Los “otros” sensores biológicos “portables” son muy específicos para cada uso, sea en pacientes internados o ambulatorios. Rigurosamente controlados y supervisados las 24 horas del día, han demostrado una gran eficacia para monitorear variables biológicas específicas. Con esas funciones, son menos molestos para el paciente (una simple pulsera en la muñeca que informa de todo lo que se le pida) y dan información constante y veraz a centrales de monitoreo no telemétrico convencional que ayudan a los pacientes y médicos a disminuir complicaciones, estadía de internación, errores de medicación y, sobre todo, reinternaciones precoces o a corto plazo, un parámetro cada día más tenido en cuenta para valorar (y pagar mejor en consecuencia) lo que entendemos como “atención médica esmerada”. Las patologías cuyas internación y controles son de mayor alto costo son las que más se benefician, como por ejemplo, enfermedades crónicas, diabetes, epilepsia, insuficiencia cardíaca, arritmias cardíacas y … úlceras de decúbito. A esto último yo lo llamaría “monitorear lo inadmisible en el Siglo XXI”, pero es la cruda realidad que nos toca vivir.

Desarrollos a los que deberemos prestar mucha atención:

– Marcapasos miniaturizados sin cables. Debemos prestar atención al tema de reemplazos de baterías agotadas o al desarrollo de modelos cuyas baterías se recarguen sin necesidad de intervenciones.

– Robots emisores de luz LED ultravioleta UV3 intermitente, como standards de desinfección de hospitales y sanatorios, especialmente luego de las experiencias de éxito en esterilización ambiental en la Epidemia de Ébola.

– Nuevas drogas, de “diseño a medida” del genoma del paciente y de alto costo, especialmente para Enfermedades Cardiovasculares.

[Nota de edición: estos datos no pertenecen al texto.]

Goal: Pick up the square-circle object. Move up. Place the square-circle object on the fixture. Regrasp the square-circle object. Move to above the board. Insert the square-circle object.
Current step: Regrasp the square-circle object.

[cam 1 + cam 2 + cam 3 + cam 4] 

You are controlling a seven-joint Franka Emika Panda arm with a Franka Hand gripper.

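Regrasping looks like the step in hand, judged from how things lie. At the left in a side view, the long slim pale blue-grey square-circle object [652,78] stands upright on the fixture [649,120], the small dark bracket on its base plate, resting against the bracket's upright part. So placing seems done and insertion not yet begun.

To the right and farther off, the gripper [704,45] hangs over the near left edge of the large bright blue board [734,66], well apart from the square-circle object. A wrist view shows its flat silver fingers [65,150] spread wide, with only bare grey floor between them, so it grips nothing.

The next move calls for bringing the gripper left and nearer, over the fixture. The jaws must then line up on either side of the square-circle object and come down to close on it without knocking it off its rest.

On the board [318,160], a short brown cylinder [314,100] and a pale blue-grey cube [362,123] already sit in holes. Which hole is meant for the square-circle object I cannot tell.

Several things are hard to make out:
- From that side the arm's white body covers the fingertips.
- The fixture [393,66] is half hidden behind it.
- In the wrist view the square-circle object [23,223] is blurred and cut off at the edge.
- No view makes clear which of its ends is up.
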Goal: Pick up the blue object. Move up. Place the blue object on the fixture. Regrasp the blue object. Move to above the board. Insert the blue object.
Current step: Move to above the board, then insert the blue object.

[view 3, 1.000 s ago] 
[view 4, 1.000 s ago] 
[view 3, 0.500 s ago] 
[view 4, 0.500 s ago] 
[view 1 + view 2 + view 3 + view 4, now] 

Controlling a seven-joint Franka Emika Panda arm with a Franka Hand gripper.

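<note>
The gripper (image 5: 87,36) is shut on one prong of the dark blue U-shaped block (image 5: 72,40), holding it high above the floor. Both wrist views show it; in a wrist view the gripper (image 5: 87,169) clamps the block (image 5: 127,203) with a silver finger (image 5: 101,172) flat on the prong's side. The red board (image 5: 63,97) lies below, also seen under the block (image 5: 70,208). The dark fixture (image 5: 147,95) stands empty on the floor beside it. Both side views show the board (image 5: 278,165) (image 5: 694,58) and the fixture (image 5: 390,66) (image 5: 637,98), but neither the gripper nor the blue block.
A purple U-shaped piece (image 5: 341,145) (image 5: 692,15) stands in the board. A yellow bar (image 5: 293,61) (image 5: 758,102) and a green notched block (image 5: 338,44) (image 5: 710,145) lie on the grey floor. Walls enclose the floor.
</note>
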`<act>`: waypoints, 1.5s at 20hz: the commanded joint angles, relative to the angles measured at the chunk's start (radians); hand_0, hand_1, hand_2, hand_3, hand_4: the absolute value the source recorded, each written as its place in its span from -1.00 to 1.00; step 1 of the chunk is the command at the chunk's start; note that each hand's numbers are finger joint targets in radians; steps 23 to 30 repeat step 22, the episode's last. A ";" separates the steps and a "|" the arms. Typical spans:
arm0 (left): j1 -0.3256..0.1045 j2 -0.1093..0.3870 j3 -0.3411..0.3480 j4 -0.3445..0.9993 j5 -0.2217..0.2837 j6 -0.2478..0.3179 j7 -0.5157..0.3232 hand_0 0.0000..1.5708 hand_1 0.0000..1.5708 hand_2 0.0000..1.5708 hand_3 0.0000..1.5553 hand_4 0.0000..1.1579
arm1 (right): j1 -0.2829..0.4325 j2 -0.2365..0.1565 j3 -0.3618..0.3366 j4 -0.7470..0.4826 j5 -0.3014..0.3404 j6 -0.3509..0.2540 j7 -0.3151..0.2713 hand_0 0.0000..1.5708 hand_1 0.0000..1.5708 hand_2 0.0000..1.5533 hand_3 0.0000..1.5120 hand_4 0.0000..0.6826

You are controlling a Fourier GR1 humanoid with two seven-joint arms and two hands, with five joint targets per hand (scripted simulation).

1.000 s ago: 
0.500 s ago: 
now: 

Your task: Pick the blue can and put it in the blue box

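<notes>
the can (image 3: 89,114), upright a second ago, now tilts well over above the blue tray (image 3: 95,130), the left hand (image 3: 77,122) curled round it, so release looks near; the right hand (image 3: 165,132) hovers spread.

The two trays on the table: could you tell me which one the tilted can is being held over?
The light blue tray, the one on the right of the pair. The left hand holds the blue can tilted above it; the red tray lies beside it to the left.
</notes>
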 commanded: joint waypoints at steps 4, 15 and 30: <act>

– Avances en cirugía robótica para cirugías convencionales y no tanto, sin necesidad de que un cirujano experimentado siquiera se acerque al paciente y lo opere exitosamente, sin complicaciones, a miles de kilómetros de distancia.

– Tomógrafos Computados Espectrales, analizando cuidadosamente el modelo a adquirir por cada centro de referencia en base al análisis demográfico y económico de su población de pacientes potenciales. Un tomógrafo espectral no es como un cortaplumas suizo, que sirve para todo pero no hace todo bien. Hay que elegirlo muy bien en base a su futura geolocalización y mercado potencial para poder pagarlo, amortizar la inversión y obtener dividendos sólidos antes de su obsolescencia tecnológica, que no será superior a 2 años. 

– “Donantes Calientes”. Un tema apasionante que requiere modificar muchas Leyes, muchas de ellas las Argentinas sobre procuración y donación de órganos. Si no se puede reformar la conciencia médica sobre lo que insisto desde hace tiempo en Twitter: “No existe razón lógica y válida para detener una reanimación cardiopulmonar. Si no podés recuperar al Paciente, preservá al Donante”, pues bien: los avances tecnológicos me han relevado de mi rol de “Profeta en el Desierto” y ya están en pleno desarrollo equipos que permiten mantener órganos viables para trasplante, especialmente corazón, pulmones e hígado. Todos los órganos van a poder ser preservados luego de su ablación en perfusión caliente hasta su implante en el receptor que lo aguarda. Tal vez, y lo deseo, dejemos de ver esas fotos de “operativos de trasplante” con médicos corriendo hacia una ambulancia, helicóptero o avión con una heladera barata de camping y comprada en un supermercado conteniendo un órgano recién ablacionado de un cadáver, bien sumergido en hielo seco adentro de la misma.  

Creo que este primer post puede ayudar un poco a pensar en el futuro próximo y cómo prepararnos para enfrentarlo proactivamente a los que tenemos, al menos, una pequeña parte que ver en el diseño, ejecución y custodia de las políticas de Salud.

Como escribí arriba: Post para Doers.